# Task brief
Look at the entries below and reproduce them exactly.

Items from a data source:
__________

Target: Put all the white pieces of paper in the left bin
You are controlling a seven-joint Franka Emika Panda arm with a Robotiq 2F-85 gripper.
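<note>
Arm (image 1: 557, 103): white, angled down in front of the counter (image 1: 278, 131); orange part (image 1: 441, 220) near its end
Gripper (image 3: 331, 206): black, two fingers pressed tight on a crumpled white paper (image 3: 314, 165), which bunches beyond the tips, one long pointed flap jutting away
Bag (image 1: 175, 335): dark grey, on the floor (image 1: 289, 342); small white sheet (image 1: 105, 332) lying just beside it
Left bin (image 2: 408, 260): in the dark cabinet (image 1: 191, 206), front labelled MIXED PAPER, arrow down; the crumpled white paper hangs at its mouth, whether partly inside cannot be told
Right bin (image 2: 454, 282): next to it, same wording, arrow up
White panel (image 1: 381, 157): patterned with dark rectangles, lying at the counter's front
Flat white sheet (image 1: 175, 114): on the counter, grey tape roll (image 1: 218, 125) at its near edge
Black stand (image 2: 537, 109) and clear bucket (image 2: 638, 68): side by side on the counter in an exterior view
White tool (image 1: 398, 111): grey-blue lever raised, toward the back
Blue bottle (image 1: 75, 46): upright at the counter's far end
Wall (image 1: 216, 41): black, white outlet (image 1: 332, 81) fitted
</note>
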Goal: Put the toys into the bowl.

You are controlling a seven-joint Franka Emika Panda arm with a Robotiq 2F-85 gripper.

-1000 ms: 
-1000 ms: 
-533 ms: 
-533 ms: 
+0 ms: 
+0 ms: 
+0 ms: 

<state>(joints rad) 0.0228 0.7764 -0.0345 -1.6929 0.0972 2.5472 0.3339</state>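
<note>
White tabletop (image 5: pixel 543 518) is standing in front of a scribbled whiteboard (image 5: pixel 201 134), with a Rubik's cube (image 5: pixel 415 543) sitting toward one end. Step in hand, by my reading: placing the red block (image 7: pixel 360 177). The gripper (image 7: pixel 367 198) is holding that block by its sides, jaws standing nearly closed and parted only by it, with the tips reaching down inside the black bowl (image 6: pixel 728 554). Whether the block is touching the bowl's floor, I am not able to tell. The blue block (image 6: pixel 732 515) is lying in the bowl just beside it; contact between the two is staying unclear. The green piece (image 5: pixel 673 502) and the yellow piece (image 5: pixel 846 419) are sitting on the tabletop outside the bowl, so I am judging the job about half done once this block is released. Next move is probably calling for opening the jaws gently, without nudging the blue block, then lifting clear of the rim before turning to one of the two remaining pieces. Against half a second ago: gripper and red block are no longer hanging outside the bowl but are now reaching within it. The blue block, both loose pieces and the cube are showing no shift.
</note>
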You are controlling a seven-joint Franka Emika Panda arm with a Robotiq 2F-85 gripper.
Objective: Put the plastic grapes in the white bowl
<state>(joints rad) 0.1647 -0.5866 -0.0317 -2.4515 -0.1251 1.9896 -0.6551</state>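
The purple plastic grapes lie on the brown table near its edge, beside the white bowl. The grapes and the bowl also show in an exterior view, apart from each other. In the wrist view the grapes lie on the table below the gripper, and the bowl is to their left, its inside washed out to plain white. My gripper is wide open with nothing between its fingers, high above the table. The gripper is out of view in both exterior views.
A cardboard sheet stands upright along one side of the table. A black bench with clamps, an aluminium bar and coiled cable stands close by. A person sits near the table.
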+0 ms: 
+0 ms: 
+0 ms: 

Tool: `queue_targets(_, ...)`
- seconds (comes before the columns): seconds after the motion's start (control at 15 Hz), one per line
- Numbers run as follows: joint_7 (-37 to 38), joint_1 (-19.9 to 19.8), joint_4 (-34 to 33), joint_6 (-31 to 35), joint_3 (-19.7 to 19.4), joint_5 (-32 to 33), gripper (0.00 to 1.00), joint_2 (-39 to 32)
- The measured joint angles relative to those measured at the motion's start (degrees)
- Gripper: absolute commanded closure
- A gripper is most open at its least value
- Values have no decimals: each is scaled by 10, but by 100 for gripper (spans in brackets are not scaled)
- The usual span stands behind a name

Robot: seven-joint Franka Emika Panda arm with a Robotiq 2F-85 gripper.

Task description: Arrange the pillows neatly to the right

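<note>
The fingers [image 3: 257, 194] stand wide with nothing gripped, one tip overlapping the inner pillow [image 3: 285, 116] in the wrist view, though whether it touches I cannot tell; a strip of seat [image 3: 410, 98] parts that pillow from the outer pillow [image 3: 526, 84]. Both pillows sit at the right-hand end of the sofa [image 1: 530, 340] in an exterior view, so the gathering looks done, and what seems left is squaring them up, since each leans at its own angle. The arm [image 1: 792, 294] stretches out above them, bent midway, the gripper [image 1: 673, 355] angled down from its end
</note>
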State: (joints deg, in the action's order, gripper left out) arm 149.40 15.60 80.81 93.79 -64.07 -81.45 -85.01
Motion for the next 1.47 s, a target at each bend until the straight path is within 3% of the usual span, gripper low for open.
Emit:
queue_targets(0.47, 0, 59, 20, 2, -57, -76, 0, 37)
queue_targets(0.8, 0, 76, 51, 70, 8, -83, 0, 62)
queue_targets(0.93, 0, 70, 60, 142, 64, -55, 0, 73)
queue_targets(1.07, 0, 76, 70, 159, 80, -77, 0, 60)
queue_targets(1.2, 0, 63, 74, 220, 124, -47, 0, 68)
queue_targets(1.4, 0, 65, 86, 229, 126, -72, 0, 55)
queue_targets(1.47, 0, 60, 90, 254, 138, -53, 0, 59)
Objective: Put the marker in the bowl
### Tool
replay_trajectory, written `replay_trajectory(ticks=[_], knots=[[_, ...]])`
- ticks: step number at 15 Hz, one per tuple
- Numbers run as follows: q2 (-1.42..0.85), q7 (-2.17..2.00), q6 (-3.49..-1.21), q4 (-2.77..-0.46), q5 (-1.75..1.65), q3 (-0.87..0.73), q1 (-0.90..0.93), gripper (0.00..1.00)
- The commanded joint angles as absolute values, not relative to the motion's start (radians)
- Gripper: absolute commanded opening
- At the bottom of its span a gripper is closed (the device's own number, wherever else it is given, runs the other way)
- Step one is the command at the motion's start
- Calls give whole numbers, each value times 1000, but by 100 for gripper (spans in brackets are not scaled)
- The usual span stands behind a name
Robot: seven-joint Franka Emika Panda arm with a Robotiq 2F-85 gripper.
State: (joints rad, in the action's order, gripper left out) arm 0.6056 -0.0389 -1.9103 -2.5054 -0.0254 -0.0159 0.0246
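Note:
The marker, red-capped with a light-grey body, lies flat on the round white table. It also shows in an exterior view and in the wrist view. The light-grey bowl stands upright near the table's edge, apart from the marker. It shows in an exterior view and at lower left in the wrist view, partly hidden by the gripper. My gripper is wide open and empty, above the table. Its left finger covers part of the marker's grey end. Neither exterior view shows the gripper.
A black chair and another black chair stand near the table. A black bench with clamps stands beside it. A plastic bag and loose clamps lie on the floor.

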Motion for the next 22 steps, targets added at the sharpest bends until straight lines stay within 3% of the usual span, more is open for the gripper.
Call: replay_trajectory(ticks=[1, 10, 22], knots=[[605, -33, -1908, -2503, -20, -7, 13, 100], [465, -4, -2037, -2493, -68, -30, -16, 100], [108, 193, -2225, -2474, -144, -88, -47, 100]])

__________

# Solution below
Target: Put all the white pieces of paper in the left bin
You are controlling a seven-joint Franka Emika Panda arm with a Robotiq 2F-85 gripper.
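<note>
Arm (image 1: 557, 103): white, angled down in front of the counter (image 1: 278, 131); orange part (image 1: 441, 220) near its end
Gripper (image 3: 331, 206): black, two fingers pressed tight on a crumpled white paper (image 3: 314, 165), which bunches beyond the tips, one long pointed flap jutting away
Bag (image 1: 175, 335): dark grey, on the floor (image 1: 289, 342); small white sheet (image 1: 105, 332) lying just beside it
Left bin (image 2: 408, 260): in the dark cabinet (image 1: 191, 206), front labelled MIXED PAPER, arrow down; the crumpled white paper hangs at its mouth, whether partly inside cannot be told
Right bin (image 2: 454, 282): next to it, same wording, arrow up
White panel (image 1: 381, 157): patterned with dark rectangles, lying at the counter's front
Flat white sheet (image 1: 175, 114): on the counter, grey tape roll (image 1: 218, 125) at its near edge
Black stand (image 2: 537, 109) and clear bucket (image 2: 638, 68): side by side on the counter in an exterior view
White tool (image 1: 398, 111): grey-blue lever raised, toward the back
Blue bottle (image 1: 75, 46): upright at the counter's far end
Wall (image 1: 216, 41): black, white outlet (image 1: 332, 81) fitted
</note>
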Goal: Put the toys into the bowl.

You are controlling a seven-joint Franka Emika Panda arm with a Robotiq 2F-85 gripper.

-1000 ms: 
-1000 ms: 
-533 ms: 
-533 ms: 
+0 ms: 
+0 ms: 
+0 ms: 

<state>(joints rad) 0.0228 0.7764 -0.0345 -1.6929 0.0972 2.5472 0.3339</state>
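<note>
White tabletop (image 5: pixel 543 518) is standing in front of a scribbled whiteboard (image 5: pixel 201 134), with a Rubik's cube (image 5: pixel 415 543) sitting toward one end. Step in hand, by my reading: placing the red block (image 7: pixel 360 177). The gripper (image 7: pixel 367 198) is holding that block by its sides, jaws standing nearly closed and parted only by it, with the tips reaching down inside the black bowl (image 6: pixel 728 554). Whether the block is touching the bowl's floor, I am not able to tell. The blue block (image 6: pixel 732 515) is lying in the bowl just beside it; contact between the two is staying unclear. The green piece (image 5: pixel 673 502) and the yellow piece (image 5: pixel 846 419) are sitting on the tabletop outside the bowl, so I am judging the job about half done once this block is released. Next move is probably calling for opening the jaws gently, without nudging the blue block, then lifting clear of the rim before turning to one of the two remaining pieces. Against half a second ago: gripper and red block are no longer hanging outside the bowl but are now reaching within it. The blue block, both loose pieces and the cube are showing no shift.
</note>
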You are controlling a seven-joint Franka Emika Panda arm with a Robotiq 2F-85 gripper.
Objective: Put the plastic grapes in the white bowl
<state>(joints rad) 0.1647 -0.5866 -0.0317 -2.4515 -0.1251 1.9896 -0.6551</state>
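The purple plastic grapes lie on the brown table near its edge, beside the white bowl. The grapes and the bowl also show in an exterior view, apart from each other. In the wrist view the grapes lie on the table below the gripper, and the bowl is to their left, its inside washed out to plain white. My gripper is wide open with nothing between its fingers, high above the table. The gripper is out of view in both exterior views.
A cardboard sheet stands upright along one side of the table. A black bench with clamps, an aluminium bar and coiled cable stands close by. A person sits near the table.
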+0 ms: 
+0 ms: 
+0 ms: 

Tool: `queue_targets(_, ...)`
- seconds (comes before the columns): seconds after the motion's start (control at 15 Hz), one per line
- Numbers run as follows: joint_7 (-37 to 38), joint_1 (-19.9 to 19.8), joint_4 (-34 to 33), joint_6 (-31 to 35), joint_3 (-19.7 to 19.4), joint_5 (-32 to 33), gripper (0.00 to 1.00), joint_2 (-39 to 32)
- The measured joint angles relative to those measured at the motion's start (degrees)
- Gripper: absolute commanded closure
- A gripper is most open at its least value
- Values have no decimals: each is scaled by 10, but by 100 for gripper (spans in brackets are not scaled)
- The usual span stands behind a name

Robot: seven-joint Franka Emika Panda arm with a Robotiq 2F-85 gripper.

Task description: Arrange the pillows neatly to the right

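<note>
The fingers [image 3: 257, 194] stand wide with nothing gripped, one tip overlapping the inner pillow [image 3: 285, 116] in the wrist view, though whether it touches I cannot tell; a strip of seat [image 3: 410, 98] parts that pillow from the outer pillow [image 3: 526, 84]. Both pillows sit at the right-hand end of the sofa [image 1: 530, 340] in an exterior view, so the gathering looks done, and what seems left is squaring them up, since each leans at its own angle. The arm [image 1: 792, 294] stretches out above them, bent midway, the gripper [image 1: 673, 355] angled down from its end
</note>
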State: (joints deg, in the action's order, gripper left out) arm 149.40 15.60 80.81 93.79 -64.07 -81.45 -85.01
Motion for the next 1.47 s, a target at each bend until the straight path is within 3% of the usual span, gripper low for open.
Emit:
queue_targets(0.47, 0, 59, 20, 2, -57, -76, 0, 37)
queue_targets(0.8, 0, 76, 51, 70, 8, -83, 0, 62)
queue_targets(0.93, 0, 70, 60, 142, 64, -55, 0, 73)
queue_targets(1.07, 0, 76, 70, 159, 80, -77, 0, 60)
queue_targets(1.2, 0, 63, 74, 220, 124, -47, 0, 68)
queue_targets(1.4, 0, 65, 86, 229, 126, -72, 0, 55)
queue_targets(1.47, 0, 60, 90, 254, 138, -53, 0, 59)
Objective: Put the marker in the bowl
### Tool
replay_trajectory, written `replay_trajectory(ticks=[_], knots=[[_, ...]])`
- ticks: step number at 15 Hz, one per tuple
- Numbers run as follows: q2 (-1.42..0.85), q7 (-2.17..2.00), q6 (-3.49..-1.21), q4 (-2.77..-0.46), q5 (-1.75..1.65), q3 (-0.87..0.73), q1 (-0.90..0.93), gripper (0.00..1.00)
- The commanded joint angles as absolute values, not relative to the motion's start (radians)
- Gripper: absolute commanded opening
- At the bottom of its span a gripper is closed (the device's own number, wherever else it is given, runs the other way)
- Step one is the command at the motion's start
- Calls give whole numbers, each value times 1000, but by 100 for gripper (spans in brackets are not scaled)
- The usual span stands behind a name
Robot: seven-joint Franka Emika Panda arm with a Robotiq 2F-85 gripper.
State: (joints rad, in the action's order, gripper left out) arm 0.6056 -0.0389 -1.9103 -2.5054 -0.0254 -0.0159 0.0246
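Note:
The marker, red-capped with a light-grey body, lies flat on the round white table. It also shows in an exterior view and in the wrist view. The light-grey bowl stands upright near the table's edge, apart from the marker. It shows in an exterior view and at lower left in the wrist view, partly hidden by the gripper. My gripper is wide open and empty, above the table. Its left finger covers part of the marker's grey end. Neither exterior view shows the gripper.
A black chair and another black chair stand near the table. A black bench with clamps stands beside it. A plastic bag and loose clamps lie on the floor.
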
Motion for the next 22 steps, targets added at the sharpest bends until straight lines stay within 3% of the usual span, more is open for the gripper.
Call: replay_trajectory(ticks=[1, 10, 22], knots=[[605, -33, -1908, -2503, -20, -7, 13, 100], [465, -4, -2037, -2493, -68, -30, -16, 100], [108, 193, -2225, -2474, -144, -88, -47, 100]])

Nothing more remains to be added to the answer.